The five men drained their glasses, then stood and gathered up their briefcases. Kingman shifted uncomfortably, stretching out knees that were stiff and swollen after three days of playing guide for the Russian visitors. He trailed the others to the door, offering a nod and a warm smile as he limped past the blond waitress.
“’Bye now,” she said, giving him a wistful wave. “You come again, okay?”
They walked out of the beer-and-smoke fog of the tavern and into the cold night air of the New Mexico desert. The parking lot was full: pickups and old beaters, a few motorcycles, gaudy yellow license plates proclaiming New Mexico—Land of Enchantment. Kingman tossed a set of keys to Bowker as the men approached a minivan. Bowker unlocked the doors and the Russians slipped into the back seats. Kingman shut the sliding rear door and climbed into the front passenger seat.

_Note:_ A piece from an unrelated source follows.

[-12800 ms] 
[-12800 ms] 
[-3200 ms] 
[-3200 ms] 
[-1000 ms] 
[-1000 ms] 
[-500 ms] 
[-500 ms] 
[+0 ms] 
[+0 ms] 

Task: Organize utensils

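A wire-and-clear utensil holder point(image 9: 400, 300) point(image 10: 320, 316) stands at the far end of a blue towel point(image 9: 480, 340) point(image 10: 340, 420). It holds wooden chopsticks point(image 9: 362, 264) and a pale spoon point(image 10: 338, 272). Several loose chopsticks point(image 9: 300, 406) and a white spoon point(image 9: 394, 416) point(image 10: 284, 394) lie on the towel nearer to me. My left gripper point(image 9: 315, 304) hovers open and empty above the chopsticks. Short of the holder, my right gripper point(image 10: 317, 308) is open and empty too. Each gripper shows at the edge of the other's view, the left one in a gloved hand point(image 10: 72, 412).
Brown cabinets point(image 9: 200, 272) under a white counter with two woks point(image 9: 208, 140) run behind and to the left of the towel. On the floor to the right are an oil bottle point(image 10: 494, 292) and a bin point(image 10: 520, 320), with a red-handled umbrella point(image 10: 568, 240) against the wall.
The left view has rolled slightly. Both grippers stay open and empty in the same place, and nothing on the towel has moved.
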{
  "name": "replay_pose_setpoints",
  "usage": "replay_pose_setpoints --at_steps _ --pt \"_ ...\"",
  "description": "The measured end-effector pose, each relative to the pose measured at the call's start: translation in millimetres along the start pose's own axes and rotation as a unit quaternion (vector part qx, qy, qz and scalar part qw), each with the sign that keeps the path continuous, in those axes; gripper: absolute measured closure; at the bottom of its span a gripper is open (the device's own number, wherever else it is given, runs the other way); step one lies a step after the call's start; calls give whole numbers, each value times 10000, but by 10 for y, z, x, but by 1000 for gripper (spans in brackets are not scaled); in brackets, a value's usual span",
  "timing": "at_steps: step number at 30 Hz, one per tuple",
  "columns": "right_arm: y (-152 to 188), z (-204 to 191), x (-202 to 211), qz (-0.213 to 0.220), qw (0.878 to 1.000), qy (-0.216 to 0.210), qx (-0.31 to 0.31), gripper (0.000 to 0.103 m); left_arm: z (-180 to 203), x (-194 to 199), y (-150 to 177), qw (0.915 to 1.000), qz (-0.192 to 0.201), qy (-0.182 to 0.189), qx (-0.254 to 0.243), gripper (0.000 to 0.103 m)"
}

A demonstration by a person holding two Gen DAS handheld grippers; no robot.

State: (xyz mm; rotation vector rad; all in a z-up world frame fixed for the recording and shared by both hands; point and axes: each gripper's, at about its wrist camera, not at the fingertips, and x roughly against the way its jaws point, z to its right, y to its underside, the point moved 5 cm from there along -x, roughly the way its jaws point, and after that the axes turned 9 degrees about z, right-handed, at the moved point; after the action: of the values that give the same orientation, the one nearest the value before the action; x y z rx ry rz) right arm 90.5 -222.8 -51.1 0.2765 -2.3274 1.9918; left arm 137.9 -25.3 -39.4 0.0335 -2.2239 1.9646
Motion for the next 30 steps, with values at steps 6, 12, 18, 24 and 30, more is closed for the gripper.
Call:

They pulled out of the parking lot and turned south on NM 68, the main highway linking Taos and Los Alamos. The men fell silent, contemplating the landscape eerily lit by a cloud-draped moon over the Sangre de Cristo—the Blood of Christ—Mountains. A powdery snow had been falling while they were inside and it muffled the sound of the tires on the road. The Pueblo Indians believe that the spirits of the dead linger on the mesas of New Mexico, guarding the land. In this spectral glow and eerie silence, it was easy enough to believe that ghosts were hovering nearby. Watching and waiting.
The highway curved along the banks of the Rio Grande, hugging the line of the rushing river. It was past midnight and the road was virtually deserted. As the van sped along toward Española and the Los Alamos turnoff, a single pair of lights could be seen approaching from far off, flashing between the hills.
Kingman rolled down his window, the wispy white strings of his breath escaping into the night. He inhaled deeply, drinking in the cold, fresh air—infinitely preferable to the hops-and nicotine-soaked atmosphere of the Trinity Bar. Then he rolled the window up again and glanced back at the men in the rear of the van. The two Russians on the rear-most bench were heavy-eyed, their heads lolling with the motion of the vehicle, on the edge of dropping off to sleep. But Yuri Sokolov, sitting on the center bank of seats, had his gaze fixed on the road ahead, his thoughts impenetrable but obviously stone-cold sober, despite his consumption at the Trinity Bar.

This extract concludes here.